November 14, 2024
Local News

Joliet minister known for smiling, positive service

The Rev. Jim Allen of Joliet ministered with exuberance and in abundance

The Rev. Jim Allen of Joliet ministered with exuberance and in abundance.

JOLIET – Are you having a marvelous Monday?

Hopefully, yes. Because the Rev. Jim Allen of Joliet would enthusiastically encourage others to do so when he handed them brightly colored cards.

These cards said, “Arrange your life to include a positive mental attitude. Have a good word to say. It will brighten each day. Speak your daily word to respond to, ‘How are you?’ ”

And then he’d follow up with insisting you have a terrific Tuesday, wonderful Wednesday, tremendous Thursday, fabulous Friday, stupendous Saturday and super Sunday.

Jim always kept a stack on hand to freely dispense to anyone he met. He often quipped, “You can’t afford the luxury of a negative thought,” said Nancy Allen, his wife.

Armed with a deep passion for God and his community, along with a never-ending supply of positive thinking, Jim ministered with exuberance and in abundance.

In fact, Jim’s résumé, listing his training, professional experience and community outreach, is five pages long. Nancy said Jim was a people person and an idea person who motivated others to execute good ideas.

“He gave hugs to everyone,” said Beth Thelo of Channahon, Jim’s daughter. “He was very accepting of everyone. ... As a father he was very encouraging, supportive and complimentary.”

That acceptance extended to people who society often overlooked. In 2003 at the age of 70, Jim started “Re-creative Ministries: A Ministry for the Disenfranchised – the isolated, the hurt, the bruised, the broken.”

At noon on the first Sunday of each month at the former Jefferson Square Mall in Joliet, Jim hosted an informal and interactive worship service for people struggling with guilt, shame and depression.

In a 2003 Herald-News article, Jim said his hope was that these people – through sharing their stories – could experience God’s unconditional love and forgiveness and be “re-created” for God’s service.

“We found that to be re-created is a never-ending task,” Jim said in the article. “It seems that God has us, and those that follow him, almost under construction for new hope and healing, support and strength, and peace and power.”

Through the years, Jim served on the board and in leadership roles at Joliet/Will County Project Pride (now Project Acclaim), The Salvation Army, the Greater Joliet Area YMCA, Catholic Charities, the American Red Cross, the Senior Services Center of Will County, the Community Services Council and the former Joliet Ecumenical Clergy Association, among many others.

Jim also was a chaplain for Joliet Area Community Hospice, the Center for Correctional Concerns at the Will County Adult Detention Facility and Silver Cross Hospital. In 1985, Jim started Project Pride to “pull people out of the doldrums,” Nancy said.

“At the time there was high unemployment, and we had seven murders in the city over the summer,” she said. “He was trying to get people to cooperate and be productive for their city.”

In 2014, Project Acclaim created the Rev. James E. Allen Award for Service to the Community in honor of a man who received numerous awards for his own service.

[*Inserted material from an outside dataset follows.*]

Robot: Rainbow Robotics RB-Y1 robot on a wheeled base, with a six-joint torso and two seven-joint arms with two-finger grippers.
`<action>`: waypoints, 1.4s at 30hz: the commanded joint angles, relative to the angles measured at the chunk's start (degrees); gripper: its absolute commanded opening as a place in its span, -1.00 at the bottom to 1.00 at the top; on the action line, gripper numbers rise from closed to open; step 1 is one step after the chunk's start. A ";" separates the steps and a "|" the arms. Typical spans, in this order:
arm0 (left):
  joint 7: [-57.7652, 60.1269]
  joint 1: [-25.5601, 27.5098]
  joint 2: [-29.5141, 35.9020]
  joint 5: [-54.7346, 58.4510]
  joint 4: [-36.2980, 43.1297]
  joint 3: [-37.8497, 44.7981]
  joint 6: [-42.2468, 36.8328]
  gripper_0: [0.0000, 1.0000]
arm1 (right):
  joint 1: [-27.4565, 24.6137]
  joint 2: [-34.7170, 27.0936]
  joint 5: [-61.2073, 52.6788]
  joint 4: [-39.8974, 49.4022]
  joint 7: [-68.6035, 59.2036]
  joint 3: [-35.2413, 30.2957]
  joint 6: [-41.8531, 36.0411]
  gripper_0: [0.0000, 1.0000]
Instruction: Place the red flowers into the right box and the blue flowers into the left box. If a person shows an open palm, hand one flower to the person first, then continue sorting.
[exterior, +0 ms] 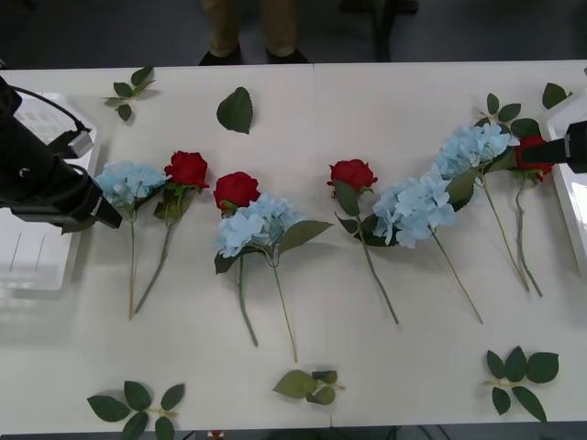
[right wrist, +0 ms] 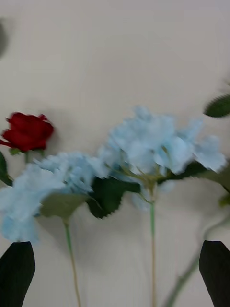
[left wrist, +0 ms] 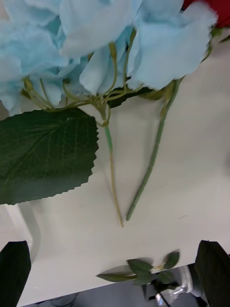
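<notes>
Red flowers (exterior: pixel 237 189) and blue flowers (exterior: pixel 417 207) lie in a row across the white table (exterior: pixel 385 110), none in the left box (exterior: pixel 37 257) or the right box (exterior: pixel 573 197). The left gripper (left wrist: pixel 115 273) hovers over the leftmost hydrangea, the right gripper (right wrist: pixel 115 271) over the right-hand ones; both have jaws spread wide, holding nothing.

A: The left gripper (exterior: pixel 108 218) in the front view; can you see its fingers?
B: No; the arm covers them, and it also hides part of the left box (exterior: pixel 37 266); the leftmost hydrangea (exterior: pixel 128 181) is partly behind it.
A: And on the right?
B: The right box (exterior: pixel 573 197) is cut by the edge; a black bar crosses the far-right rose (exterior: pixel 532 147); the right wrist view is blurred.
</notes>
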State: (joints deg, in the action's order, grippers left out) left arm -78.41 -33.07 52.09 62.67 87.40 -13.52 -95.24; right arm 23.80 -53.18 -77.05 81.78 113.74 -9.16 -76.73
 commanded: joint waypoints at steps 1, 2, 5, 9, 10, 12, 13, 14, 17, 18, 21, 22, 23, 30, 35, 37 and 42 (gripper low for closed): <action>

Recipients thus far include Bill Doolin, Harrah’s Casino (2014); Jan Nahorski, graffiti abatement officer for the city of Joliet (2015); Virgil Kemp, founder of Helpers of Mother Earth (2016); and Dick Schuster, president of Joliet Community Television (2016).

But Jim, pastor of the former Ottawa Street United Methodist Church, where the Joliet Area Historical Museum is now located, was no Pollyanna.

He understood people went through hard times and passed out information about Alzheimer’s, as well as the dying process, to those who needed it, Nancy said. Jim also cared about and visited the elderly, she added. Rarely did he visit anyone without bringing flowers. He also made flower baskets for church. “The bigger, the better,” Nancy said.

“We’d go to the card aisle and his eyes would go to the most expensive card at the top,” she said.

Jim was 84 when he died Sept. 13. Before he died, Jim gave Nancy instructions for the inscription on his tombstone: “He loved life, and he lived love.”

At Jim’s wake, Nancy had stacks of Jim’s positive “How Are You?” cards for guests to take. It’s a small way to keep the spirit of Jim’s ministry flowing.

“He wanted people to do their best, and he encouraged them with that,” Nancy said.